**Description of the task**
What follows is a block of records; restate each one word for word.

**Input for this task**
+===+
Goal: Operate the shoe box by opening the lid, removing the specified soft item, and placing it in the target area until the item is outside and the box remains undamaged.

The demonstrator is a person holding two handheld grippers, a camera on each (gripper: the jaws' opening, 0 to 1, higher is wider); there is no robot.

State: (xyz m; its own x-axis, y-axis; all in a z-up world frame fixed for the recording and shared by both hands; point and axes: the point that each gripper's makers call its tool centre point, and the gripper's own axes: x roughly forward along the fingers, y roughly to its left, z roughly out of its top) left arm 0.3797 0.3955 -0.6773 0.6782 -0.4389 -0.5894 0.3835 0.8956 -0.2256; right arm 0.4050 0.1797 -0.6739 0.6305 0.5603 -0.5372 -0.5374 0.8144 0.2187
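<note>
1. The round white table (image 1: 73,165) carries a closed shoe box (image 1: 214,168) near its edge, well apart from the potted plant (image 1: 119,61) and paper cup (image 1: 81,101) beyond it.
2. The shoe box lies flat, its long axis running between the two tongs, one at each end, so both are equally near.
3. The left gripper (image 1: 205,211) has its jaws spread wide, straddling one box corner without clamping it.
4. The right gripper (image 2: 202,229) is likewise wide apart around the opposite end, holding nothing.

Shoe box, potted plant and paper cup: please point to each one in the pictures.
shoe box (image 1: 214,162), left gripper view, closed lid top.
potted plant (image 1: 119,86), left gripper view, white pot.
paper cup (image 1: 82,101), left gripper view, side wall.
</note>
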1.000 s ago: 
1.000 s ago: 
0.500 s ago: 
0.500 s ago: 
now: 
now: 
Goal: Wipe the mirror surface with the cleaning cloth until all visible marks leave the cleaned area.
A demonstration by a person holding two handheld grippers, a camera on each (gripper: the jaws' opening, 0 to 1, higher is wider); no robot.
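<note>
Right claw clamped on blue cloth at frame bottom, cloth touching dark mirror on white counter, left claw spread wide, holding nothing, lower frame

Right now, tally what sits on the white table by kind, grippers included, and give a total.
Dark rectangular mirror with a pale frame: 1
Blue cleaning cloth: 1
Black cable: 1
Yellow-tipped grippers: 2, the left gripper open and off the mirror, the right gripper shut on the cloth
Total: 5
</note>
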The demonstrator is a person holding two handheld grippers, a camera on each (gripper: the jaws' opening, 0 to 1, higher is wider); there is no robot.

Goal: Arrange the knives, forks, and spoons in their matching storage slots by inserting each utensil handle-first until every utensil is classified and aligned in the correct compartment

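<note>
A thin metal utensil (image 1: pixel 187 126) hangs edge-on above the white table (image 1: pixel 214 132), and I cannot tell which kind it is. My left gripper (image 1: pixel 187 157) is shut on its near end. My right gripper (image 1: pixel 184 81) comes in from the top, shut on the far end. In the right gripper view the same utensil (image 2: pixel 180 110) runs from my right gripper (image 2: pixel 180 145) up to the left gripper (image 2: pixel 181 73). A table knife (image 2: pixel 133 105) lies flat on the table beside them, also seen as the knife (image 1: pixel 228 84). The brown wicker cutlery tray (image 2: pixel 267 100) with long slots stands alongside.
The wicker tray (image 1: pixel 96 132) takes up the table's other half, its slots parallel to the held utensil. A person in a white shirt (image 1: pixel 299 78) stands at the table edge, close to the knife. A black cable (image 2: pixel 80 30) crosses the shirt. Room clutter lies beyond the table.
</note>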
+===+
**Response**
Goal: Operate the shoe box by opening the lid, removing the specified soft item, and placing it in the target area until the item is outside and the box remains undamaged.

The demonstrator is a person holding two handheld grippers, a camera on each (gripper: the jaws' opening, 0 to 1, higher is wider); there is no robot.

State: (xyz m; its own x-axis, y-axis; all in a z-up world frame fixed for the recording and shared by both hands; point and axes: the point that each gripper's makers call its tool centre point, and the gripper's own axes: x roughly forward along the fingers, y roughly to its left, z roughly out of its top) left arm 0.3797 0.3955 -0.6773 0.6782 -0.4389 -0.5894 0.3835 0.8956 -0.2256; right arm 0.4050 0.1797 -0.6739 0.6305 0.5603 -0.5372 -0.5374 0.8144 0.2187
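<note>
1. The round white table (image 1: 73,165) carries a closed shoe box (image 1: 214,168) near its edge, well apart from the potted plant (image 1: 119,61) and paper cup (image 1: 81,101) beyond it.
2. The shoe box lies flat, its long axis running between the two tongs, one at each end, so both are equally near.
3. The left gripper (image 1: 205,211) has its jaws spread wide, straddling one box corner without clamping it.
4. The right gripper (image 2: 202,229) is likewise wide apart around the opposite end, holding nothing.

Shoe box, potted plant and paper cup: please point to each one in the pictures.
shoe box (image 1: 214,162), left gripper view, closed lid top.
potted plant (image 1: 119,86), left gripper view, white pot.
paper cup (image 1: 82,101), left gripper view, side wall.
</note>
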1.000 s ago: 
1.000 s ago: 
0.500 s ago: 
0.500 s ago: 
now: 
now: 
Goal: Wipe the mirror surface with the cleaning cloth until all visible marks leave the cleaned area.
A demonstration by a person holding two handheld grippers, a camera on each (gripper: the jaws' opening, 0 to 1, higher is wider); no robot.
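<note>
Right claw clamped on blue cloth at frame bottom, cloth touching dark mirror on white counter, left claw spread wide, holding nothing, lower frame

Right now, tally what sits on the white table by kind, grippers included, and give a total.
Dark rectangular mirror with a pale frame: 1
Blue cleaning cloth: 1
Black cable: 1
Yellow-tipped grippers: 2, the left gripper open and off the mirror, the right gripper shut on the cloth
Total: 5
</note>
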The demonstrator is a person holding two handheld grippers, a camera on each (gripper: the jaws' opening, 0 to 1, higher is wider); there is no robot.

Goal: Arrange the knives, forks, and spoons in their matching storage slots by inserting each utensil handle-first until every utensil is classified and aligned in the correct compartment

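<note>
A thin metal utensil (image 1: pixel 187 126) hangs edge-on above the white table (image 1: pixel 214 132), and I cannot tell which kind it is. My left gripper (image 1: pixel 187 157) is shut on its near end. My right gripper (image 1: pixel 184 81) comes in from the top, shut on the far end. In the right gripper view the same utensil (image 2: pixel 180 110) runs from my right gripper (image 2: pixel 180 145) up to the left gripper (image 2: pixel 181 73). A table knife (image 2: pixel 133 105) lies flat on the table beside them, also seen as the knife (image 1: pixel 228 84). The brown wicker cutlery tray (image 2: pixel 267 100) with long slots stands alongside.
The wicker tray (image 1: pixel 96 132) takes up the table's other half, its slots parallel to the held utensil. A person in a white shirt (image 1: pixel 299 78) stands at the table edge, close to the knife. A black cable (image 2: pixel 80 30) crosses the shirt. Room clutter lies beyond the table.
</note>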

No additional work is needed on this exercise.